- _Work instruction_:
In the records below, find each line with the word "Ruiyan" and copy it.

----

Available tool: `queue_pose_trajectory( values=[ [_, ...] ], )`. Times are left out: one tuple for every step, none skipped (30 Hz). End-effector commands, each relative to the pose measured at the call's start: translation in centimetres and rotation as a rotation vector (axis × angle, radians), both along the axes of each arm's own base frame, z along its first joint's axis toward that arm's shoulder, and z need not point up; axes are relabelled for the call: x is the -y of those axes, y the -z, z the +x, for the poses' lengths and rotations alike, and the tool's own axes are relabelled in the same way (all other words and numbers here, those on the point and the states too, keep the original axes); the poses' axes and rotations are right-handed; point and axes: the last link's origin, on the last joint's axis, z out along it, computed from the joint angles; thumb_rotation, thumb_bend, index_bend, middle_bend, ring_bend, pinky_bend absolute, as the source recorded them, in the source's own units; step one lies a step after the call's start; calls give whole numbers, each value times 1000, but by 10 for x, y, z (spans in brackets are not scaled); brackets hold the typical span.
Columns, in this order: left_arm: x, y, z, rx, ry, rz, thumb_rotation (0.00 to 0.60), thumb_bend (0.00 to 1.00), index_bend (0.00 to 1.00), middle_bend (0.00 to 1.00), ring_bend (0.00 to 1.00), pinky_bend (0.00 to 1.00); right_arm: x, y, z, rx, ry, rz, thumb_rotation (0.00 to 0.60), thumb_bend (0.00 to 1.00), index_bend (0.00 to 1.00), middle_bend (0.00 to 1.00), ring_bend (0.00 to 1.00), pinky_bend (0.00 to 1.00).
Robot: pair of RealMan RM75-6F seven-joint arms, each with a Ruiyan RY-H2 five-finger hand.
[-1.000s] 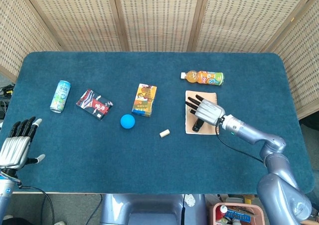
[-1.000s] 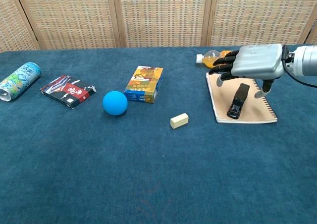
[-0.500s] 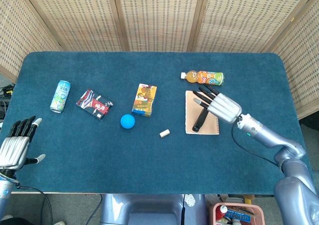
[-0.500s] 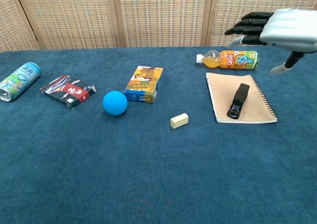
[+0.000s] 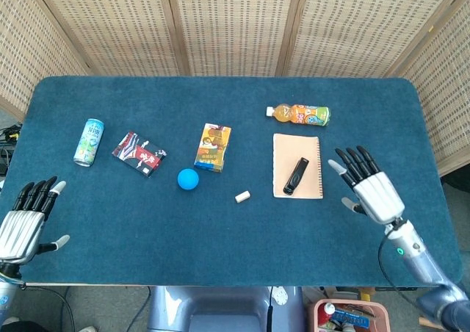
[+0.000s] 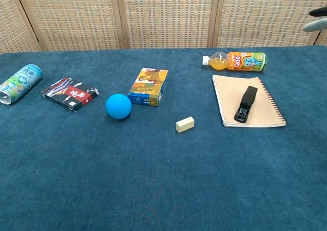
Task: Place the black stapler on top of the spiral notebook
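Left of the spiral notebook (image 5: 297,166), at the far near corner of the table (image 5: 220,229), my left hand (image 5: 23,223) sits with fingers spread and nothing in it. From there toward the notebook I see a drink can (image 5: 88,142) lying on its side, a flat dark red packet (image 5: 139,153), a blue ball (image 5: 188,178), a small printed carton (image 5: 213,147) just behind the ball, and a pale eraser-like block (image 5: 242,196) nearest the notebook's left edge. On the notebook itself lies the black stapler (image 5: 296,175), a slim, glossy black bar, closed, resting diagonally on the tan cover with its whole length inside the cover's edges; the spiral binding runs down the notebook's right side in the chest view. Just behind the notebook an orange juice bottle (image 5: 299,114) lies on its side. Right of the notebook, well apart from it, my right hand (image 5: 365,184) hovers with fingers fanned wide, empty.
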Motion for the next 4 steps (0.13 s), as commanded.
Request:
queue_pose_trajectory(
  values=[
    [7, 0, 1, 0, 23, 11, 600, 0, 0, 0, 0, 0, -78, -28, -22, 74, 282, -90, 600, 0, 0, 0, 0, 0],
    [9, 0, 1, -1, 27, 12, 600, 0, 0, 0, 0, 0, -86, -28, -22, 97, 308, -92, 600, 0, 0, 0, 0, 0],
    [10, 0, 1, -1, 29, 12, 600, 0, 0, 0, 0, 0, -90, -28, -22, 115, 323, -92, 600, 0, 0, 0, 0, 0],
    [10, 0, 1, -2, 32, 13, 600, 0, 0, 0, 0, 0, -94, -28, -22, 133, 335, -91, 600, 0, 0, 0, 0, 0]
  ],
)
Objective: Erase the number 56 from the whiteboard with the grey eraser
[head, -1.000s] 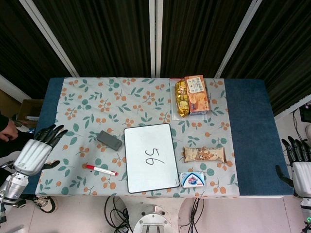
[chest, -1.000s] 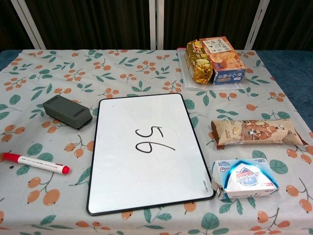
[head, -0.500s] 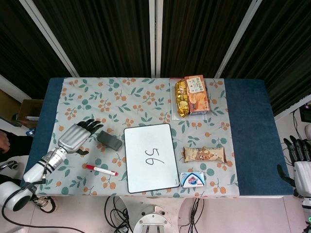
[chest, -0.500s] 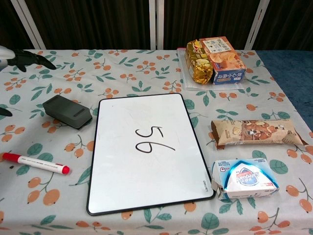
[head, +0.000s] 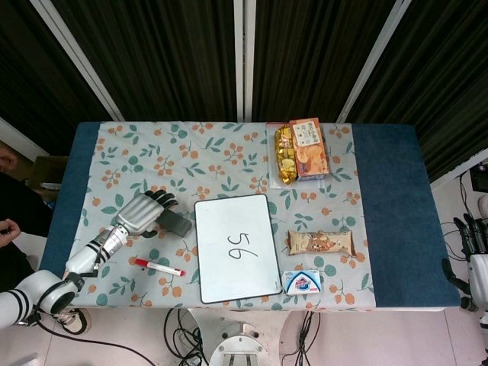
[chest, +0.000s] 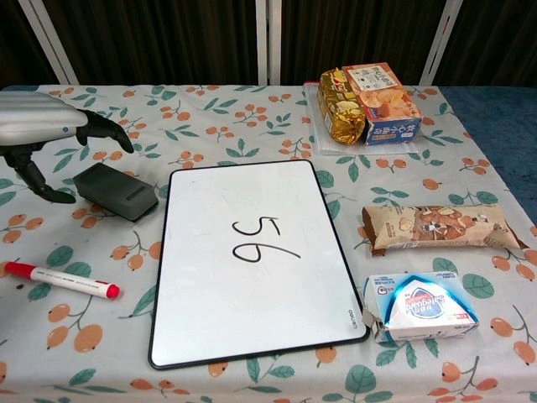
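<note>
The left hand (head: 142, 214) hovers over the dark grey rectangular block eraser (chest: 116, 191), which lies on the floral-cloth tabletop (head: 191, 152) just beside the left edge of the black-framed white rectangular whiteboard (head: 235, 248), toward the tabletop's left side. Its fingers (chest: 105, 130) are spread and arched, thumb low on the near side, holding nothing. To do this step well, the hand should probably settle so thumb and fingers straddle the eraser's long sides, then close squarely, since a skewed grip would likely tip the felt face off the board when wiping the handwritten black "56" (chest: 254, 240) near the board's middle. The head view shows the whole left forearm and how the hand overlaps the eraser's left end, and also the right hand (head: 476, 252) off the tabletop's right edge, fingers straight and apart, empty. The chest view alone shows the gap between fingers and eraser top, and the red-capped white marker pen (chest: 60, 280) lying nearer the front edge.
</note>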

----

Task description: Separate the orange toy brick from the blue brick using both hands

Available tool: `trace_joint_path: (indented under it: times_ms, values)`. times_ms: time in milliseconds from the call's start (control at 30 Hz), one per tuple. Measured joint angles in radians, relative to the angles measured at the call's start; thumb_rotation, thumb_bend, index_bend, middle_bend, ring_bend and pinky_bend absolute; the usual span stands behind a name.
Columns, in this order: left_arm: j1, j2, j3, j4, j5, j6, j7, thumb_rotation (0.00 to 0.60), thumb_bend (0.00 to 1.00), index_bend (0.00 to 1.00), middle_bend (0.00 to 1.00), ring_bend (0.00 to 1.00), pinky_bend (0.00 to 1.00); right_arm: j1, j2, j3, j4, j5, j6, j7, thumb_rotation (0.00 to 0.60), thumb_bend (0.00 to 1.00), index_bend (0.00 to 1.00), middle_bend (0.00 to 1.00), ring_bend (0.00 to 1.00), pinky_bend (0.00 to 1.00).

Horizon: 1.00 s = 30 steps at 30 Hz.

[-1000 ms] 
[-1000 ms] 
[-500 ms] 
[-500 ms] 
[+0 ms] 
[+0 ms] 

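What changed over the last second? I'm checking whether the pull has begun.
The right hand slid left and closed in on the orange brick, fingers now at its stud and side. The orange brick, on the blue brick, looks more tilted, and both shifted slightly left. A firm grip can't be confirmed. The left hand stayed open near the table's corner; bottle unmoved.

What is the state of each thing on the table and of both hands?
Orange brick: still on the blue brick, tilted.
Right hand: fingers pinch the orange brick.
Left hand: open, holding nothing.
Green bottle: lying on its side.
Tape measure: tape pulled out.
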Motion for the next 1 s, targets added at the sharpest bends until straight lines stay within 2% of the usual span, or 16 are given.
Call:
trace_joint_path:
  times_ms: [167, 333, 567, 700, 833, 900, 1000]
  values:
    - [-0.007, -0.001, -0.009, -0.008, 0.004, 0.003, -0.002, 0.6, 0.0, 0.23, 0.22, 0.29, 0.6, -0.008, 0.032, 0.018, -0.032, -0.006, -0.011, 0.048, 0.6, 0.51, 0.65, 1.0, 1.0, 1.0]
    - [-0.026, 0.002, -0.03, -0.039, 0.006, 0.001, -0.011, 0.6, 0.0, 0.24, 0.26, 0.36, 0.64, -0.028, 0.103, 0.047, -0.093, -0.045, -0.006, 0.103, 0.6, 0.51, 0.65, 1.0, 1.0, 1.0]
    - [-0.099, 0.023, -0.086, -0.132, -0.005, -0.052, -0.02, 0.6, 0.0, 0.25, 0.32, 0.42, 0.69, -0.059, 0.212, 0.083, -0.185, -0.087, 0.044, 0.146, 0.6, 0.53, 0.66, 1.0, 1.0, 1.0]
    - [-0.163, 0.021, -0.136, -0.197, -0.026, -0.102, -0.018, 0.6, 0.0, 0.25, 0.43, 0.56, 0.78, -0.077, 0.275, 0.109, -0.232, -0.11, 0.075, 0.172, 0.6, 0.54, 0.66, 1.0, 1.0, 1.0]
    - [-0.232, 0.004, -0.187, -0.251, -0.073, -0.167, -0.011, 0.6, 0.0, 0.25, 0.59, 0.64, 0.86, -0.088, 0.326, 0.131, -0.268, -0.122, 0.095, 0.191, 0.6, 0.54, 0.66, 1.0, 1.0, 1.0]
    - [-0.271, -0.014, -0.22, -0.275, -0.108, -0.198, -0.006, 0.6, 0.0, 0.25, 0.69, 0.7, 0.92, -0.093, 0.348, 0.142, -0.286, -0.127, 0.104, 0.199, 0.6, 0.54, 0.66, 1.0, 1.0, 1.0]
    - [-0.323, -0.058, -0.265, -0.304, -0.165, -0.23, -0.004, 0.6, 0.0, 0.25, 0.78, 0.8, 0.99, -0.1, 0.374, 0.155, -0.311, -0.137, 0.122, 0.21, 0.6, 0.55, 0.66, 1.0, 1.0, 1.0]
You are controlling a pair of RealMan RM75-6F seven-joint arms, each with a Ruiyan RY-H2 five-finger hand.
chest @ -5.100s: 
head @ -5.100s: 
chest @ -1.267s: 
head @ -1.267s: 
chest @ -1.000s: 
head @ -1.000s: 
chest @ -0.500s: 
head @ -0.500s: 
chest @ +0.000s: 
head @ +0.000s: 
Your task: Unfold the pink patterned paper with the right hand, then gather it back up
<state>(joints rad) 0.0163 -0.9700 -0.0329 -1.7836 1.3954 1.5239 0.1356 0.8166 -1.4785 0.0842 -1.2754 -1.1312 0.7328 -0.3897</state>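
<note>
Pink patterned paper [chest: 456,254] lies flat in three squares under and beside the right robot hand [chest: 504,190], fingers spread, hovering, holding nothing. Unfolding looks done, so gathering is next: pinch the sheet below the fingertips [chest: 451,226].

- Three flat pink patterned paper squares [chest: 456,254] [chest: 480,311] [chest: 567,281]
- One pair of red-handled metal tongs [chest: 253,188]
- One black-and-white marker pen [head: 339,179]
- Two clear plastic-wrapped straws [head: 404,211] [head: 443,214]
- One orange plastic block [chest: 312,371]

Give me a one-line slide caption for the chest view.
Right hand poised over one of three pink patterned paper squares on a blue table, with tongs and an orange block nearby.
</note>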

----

- _Task answer_:
Robot: pair of RealMan RM75-6F seven-joint arms, each with a Ruiyan RY-H2 five-finger hand.
You are controlling a pair of RealMan RM75-6F seven-joint arms, each with a Ruiyan RY-H2 five-finger hand.

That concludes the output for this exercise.